‘Clean’ hydrogen production: a nascent market and several promising technologies

This is the second installment of our Topic of the Month: Towards a Hydrogen Economy

Towards a hydrogen economy

In our article released last week – focused on hydrogen demand – we mentioned that hydrogen is present in very limited quantities as molecules in the Earth’s atmosphere, but in large quantities as atoms within different molecules (e.g. water, biomasses, methane ). In this article, we focus on the production of hydrogen from these different molecules. We first define ‘clean’ hydrogen and identify potential production technologies. Then, we focus on both current and future production costs for the relevant technologies from an analysis based on a peer-review of recognised studies. We also present costs drivers we identified as critical for assuming future hydrogen production costs. Finally, we briefly outline other factors – besides production costs – that could play a role in determining the estimated amount of future clean hydrogen production.

Which technologies can produce clean hydrogen?

In the EU hydrogen strategy communication, ‘clean’ hydrogen refers to ‘renewable hydrogen’, produced by electrolysers run with water and renewable electricity. However, there are many technologies -we identified as much as 22- capable of producing hydrogen.[1] Besides electrolysers, at least another twelve technologies producing mainly hydrogen could also run with renewable energy.[2]

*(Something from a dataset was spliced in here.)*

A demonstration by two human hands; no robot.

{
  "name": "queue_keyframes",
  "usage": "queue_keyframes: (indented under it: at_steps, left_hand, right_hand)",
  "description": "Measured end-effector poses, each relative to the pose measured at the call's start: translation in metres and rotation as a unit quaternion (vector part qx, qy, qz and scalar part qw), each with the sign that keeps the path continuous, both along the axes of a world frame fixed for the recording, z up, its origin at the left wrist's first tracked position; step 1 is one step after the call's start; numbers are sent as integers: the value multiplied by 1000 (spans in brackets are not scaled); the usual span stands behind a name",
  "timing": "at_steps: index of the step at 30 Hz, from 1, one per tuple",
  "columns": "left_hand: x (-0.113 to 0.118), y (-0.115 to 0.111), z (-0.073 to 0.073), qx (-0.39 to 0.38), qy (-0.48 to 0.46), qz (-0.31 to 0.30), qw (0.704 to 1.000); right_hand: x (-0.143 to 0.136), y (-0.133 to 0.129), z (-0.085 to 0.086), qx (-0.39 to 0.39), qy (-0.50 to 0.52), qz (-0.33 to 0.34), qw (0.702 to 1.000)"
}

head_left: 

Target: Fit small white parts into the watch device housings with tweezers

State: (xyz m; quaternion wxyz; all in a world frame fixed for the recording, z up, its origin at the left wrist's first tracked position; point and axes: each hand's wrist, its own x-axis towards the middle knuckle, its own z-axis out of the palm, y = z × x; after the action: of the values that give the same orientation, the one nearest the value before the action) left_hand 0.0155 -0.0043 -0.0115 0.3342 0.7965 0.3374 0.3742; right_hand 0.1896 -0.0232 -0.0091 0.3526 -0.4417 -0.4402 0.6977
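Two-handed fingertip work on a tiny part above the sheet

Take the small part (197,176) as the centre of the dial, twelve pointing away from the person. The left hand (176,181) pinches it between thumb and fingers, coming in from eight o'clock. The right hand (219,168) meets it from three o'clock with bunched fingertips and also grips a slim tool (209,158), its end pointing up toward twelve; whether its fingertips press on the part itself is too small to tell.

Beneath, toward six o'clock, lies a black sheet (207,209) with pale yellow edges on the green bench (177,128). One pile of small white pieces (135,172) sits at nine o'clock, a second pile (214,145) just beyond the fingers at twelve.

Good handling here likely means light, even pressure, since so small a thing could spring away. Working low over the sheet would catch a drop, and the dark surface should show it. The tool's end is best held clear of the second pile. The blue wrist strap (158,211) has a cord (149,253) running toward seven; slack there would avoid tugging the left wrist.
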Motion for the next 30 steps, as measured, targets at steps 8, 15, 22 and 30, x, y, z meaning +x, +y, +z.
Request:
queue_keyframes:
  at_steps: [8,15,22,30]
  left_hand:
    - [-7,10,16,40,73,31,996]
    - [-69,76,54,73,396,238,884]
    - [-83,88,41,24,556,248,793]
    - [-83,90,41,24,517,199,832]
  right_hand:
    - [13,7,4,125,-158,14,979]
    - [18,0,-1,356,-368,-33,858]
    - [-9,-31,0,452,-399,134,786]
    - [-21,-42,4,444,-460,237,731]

However, not all technologies which could run with renewable energy are currently commercial.  Some are less mature – in concept or prototype stage – and others are more mature – in the demonstration stage. The less mature the technology is, the less information is available in order to formulate credible assumptions on technological costs and on Greenhouse Gas (GHG) emissions released during the production process. GHG emissions also depend on factors external to the production facility – such as methane leakages in gas grids, or GHG emissions from the production of the electricity supplied. Therefore, identifying technologies for ‘clean’ hydrogen production involves a careful assessment of the information available on emitted GHG.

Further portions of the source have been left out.